» Task directions
Retype the lines below exactly, but only those from the line that has "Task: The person" through the line that has "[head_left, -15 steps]". Omit every picture.

» Data extract
-*-*-

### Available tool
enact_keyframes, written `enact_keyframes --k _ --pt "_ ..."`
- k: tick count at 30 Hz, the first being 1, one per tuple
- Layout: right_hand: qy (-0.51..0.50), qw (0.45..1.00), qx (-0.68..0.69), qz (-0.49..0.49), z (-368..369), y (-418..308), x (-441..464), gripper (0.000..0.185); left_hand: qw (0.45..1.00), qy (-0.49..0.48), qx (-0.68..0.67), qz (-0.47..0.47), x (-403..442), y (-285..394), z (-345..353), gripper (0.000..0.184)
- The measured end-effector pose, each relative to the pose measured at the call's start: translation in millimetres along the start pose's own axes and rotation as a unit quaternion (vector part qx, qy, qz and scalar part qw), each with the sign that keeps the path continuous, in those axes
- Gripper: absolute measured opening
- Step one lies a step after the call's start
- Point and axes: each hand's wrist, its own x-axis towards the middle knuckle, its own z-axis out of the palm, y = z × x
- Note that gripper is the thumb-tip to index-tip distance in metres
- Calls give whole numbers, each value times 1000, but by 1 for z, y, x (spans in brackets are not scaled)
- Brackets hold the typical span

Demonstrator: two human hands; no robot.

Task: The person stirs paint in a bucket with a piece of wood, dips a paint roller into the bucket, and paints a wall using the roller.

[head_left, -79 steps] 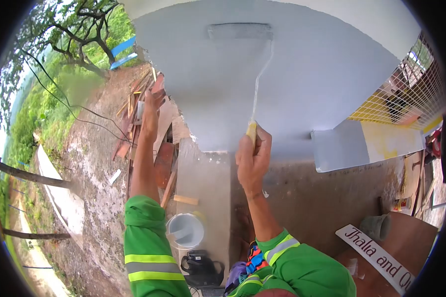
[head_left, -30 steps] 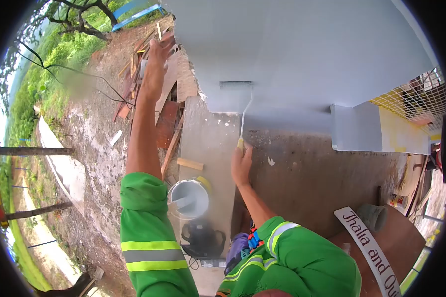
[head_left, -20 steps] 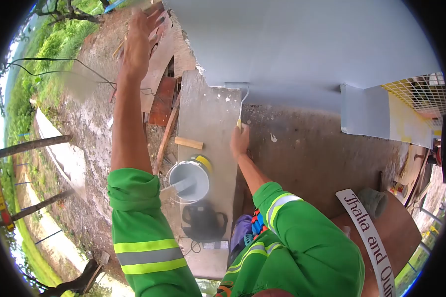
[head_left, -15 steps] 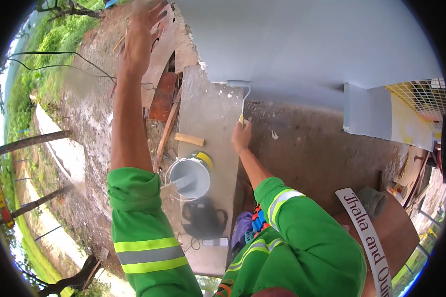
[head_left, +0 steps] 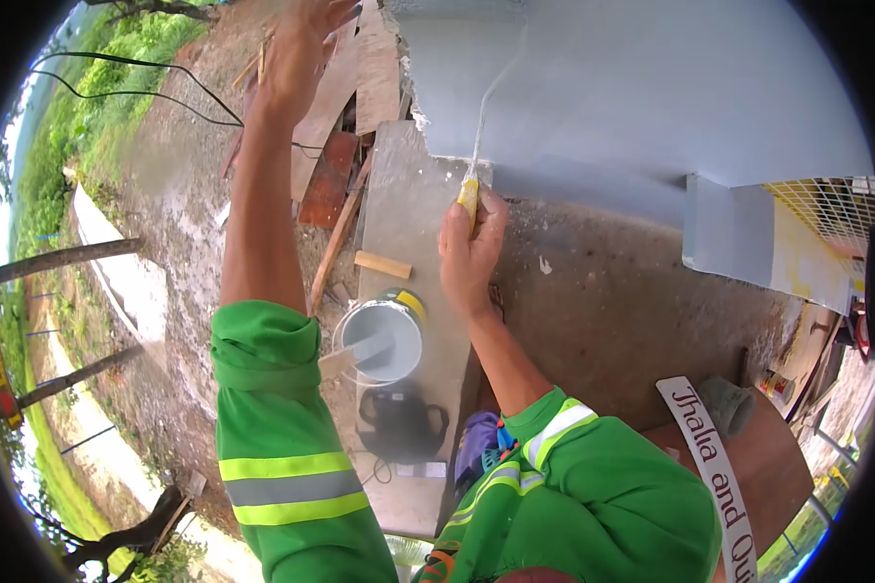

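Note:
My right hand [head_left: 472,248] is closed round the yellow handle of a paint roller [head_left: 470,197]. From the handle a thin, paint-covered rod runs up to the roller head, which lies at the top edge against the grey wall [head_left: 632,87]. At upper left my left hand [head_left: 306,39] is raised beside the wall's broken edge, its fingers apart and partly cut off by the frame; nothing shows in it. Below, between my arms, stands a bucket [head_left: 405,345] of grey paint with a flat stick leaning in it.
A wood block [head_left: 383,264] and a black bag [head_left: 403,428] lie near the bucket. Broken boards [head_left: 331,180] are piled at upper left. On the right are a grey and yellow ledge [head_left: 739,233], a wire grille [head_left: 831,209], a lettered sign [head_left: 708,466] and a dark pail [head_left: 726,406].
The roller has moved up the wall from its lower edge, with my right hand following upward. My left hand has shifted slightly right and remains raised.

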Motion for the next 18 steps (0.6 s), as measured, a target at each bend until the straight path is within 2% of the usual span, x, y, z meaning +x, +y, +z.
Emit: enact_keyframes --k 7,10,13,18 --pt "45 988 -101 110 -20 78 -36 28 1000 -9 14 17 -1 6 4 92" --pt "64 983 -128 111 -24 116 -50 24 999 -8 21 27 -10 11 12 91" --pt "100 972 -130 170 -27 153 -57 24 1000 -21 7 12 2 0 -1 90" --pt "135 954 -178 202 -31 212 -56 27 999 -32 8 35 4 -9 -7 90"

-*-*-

» Answer for this exercise
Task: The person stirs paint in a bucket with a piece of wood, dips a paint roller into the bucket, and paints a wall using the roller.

[head_left, -79 steps] 
[head_left, -30 steps] 
[head_left, -20 steps] 
[head_left, -15 steps] 

The full output has already been given.